Science Unfairness

The war on the pursuit of knowledge is starting to hurt America.

BY DANIEL ALTMAN | APRIL 8, 2013

Who here doesn't like science? Americans gape in wonder at pictures from the Mars rovers, dream of huge solar farms powering our homes, and get a creepy thrill from humanoid robots. Yet just at the moment when emerging economies are becoming scientific powerhouses, the United States is experiencing a vicious backlash against the pursuit of knowledge. Without a change of course, the once undisputed champion of research and development risks becoming a scientific and economic backwater.

The importance of science for innovation and growth seems self-evident, yet Americans are reluctant to put their tax dollars behind it. In a Pew Research Center poll in 2009, only 60 percent agreed that "government investment in research [was] essential for scientific progress." Last year, a poll by Research!America, a lobbying group for health-care research, found that a measly 24 percent of Americans strongly agreed that funding for scientific research should increase; 44 percent "somewhat" agreed. Americans do care more about medical research -- they like things that keep them alive -- but basic science in fields like physics and chemistry receives short shrift. And the news for education in the sciences is worse; in a Gallup poll from 2011, just 43 percent of parents said "not enough emphasis on math and science" was even a minor problem in their oldest children's schools.
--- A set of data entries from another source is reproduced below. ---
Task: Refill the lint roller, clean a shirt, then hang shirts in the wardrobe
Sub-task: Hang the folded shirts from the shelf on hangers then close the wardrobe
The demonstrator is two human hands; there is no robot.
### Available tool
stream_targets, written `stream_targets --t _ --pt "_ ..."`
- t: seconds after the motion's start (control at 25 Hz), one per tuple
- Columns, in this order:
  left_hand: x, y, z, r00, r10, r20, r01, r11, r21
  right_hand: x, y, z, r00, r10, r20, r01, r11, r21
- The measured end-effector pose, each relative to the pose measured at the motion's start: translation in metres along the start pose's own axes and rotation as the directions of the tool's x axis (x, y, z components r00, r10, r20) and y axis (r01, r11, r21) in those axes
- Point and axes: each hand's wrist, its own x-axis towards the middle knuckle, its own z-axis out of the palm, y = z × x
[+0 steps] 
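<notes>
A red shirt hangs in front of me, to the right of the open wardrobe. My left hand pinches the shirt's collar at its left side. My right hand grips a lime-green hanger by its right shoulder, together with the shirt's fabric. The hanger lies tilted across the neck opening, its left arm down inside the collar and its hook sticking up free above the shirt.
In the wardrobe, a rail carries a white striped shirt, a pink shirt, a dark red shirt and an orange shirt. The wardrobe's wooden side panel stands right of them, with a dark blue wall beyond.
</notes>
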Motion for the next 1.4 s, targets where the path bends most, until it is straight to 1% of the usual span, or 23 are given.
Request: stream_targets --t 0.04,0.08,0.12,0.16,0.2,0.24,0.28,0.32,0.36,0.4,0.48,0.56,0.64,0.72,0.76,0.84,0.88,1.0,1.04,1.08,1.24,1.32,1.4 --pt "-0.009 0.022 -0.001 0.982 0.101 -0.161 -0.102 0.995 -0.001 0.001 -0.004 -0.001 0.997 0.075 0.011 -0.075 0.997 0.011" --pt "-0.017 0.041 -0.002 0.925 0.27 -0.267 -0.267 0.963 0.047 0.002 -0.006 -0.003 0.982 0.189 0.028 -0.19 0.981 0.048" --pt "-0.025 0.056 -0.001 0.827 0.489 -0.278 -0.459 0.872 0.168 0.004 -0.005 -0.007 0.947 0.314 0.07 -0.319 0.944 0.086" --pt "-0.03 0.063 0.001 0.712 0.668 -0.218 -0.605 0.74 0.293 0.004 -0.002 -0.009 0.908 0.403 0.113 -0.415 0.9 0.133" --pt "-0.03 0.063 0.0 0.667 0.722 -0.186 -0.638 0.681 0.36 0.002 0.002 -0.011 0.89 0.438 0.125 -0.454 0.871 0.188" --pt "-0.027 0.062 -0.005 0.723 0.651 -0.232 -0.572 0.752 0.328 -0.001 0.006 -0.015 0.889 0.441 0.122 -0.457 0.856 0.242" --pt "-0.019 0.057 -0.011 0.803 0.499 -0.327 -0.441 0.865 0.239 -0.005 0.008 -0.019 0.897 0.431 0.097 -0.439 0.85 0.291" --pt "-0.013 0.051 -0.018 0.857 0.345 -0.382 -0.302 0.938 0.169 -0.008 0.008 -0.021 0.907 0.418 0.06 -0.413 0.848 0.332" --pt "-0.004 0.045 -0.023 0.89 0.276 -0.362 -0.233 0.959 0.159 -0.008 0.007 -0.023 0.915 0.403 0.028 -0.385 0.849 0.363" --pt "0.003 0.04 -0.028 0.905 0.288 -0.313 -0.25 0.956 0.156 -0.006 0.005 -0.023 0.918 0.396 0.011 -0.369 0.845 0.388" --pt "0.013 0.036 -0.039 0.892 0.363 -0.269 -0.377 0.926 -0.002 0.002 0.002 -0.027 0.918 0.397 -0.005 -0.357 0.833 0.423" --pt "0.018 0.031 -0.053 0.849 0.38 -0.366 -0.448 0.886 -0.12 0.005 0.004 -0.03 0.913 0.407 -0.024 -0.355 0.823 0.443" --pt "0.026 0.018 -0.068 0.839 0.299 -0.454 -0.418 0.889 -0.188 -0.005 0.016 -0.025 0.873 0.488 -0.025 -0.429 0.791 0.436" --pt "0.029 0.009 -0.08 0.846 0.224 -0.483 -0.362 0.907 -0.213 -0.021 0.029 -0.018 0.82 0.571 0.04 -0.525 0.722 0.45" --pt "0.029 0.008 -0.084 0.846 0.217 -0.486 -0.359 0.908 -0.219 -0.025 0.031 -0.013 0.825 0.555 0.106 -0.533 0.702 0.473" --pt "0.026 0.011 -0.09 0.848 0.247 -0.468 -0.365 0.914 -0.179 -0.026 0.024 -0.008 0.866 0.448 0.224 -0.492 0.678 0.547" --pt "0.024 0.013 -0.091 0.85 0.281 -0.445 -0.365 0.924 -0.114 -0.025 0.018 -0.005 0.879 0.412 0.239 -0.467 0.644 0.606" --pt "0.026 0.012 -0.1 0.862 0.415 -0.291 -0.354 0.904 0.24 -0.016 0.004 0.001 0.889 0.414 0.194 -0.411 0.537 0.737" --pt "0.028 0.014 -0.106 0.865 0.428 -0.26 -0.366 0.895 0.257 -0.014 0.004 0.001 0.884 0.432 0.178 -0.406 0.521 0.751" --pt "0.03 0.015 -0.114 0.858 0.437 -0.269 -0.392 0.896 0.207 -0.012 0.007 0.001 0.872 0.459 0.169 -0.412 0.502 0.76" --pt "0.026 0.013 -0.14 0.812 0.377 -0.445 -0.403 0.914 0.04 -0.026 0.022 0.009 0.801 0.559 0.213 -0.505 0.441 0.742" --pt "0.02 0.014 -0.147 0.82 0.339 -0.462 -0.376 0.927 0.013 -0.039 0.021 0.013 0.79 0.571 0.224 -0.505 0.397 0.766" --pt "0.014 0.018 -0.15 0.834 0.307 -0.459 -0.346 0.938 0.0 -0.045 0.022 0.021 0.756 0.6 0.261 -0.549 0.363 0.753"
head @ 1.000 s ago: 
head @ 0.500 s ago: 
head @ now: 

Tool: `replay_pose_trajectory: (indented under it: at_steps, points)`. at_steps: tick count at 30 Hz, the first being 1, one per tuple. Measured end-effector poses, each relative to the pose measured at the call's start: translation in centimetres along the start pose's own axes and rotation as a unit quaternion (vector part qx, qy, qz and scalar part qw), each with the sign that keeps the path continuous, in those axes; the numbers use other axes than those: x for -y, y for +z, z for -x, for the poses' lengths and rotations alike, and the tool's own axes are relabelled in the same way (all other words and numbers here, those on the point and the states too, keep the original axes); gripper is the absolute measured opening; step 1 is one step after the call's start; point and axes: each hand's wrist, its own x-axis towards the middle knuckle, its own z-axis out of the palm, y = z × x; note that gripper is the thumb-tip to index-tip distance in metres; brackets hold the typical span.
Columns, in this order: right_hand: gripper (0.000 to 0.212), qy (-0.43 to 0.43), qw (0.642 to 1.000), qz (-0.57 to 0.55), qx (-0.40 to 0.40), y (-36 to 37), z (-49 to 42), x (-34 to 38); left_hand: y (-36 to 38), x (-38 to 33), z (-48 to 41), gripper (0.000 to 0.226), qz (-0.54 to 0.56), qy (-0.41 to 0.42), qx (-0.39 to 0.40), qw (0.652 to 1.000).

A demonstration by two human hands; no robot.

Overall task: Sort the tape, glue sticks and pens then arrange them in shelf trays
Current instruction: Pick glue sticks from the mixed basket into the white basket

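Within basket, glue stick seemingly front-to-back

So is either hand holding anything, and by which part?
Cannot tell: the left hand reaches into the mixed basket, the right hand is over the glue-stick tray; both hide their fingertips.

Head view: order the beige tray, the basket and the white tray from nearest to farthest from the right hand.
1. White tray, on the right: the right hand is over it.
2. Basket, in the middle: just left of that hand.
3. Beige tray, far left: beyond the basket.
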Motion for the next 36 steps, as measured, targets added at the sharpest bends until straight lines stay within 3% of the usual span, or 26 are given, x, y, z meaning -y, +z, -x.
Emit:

This is a shame. As Lant Pritchett, an economist at Harvard's Kennedy School of Government, has noted, the greatest innovations and achievements of humanity are not spontaneous miracles. They are built upon a pyramid of knowledge accumulated by the mundane and unglamorous work of thousands of anonymous practitioners. Isaac Newton famously said that he had seen further by standing "on the shoulders of giants"; today, he would stand on the shoulders of countless ordinary scientists whose research would not necessarily be funded by the private sector.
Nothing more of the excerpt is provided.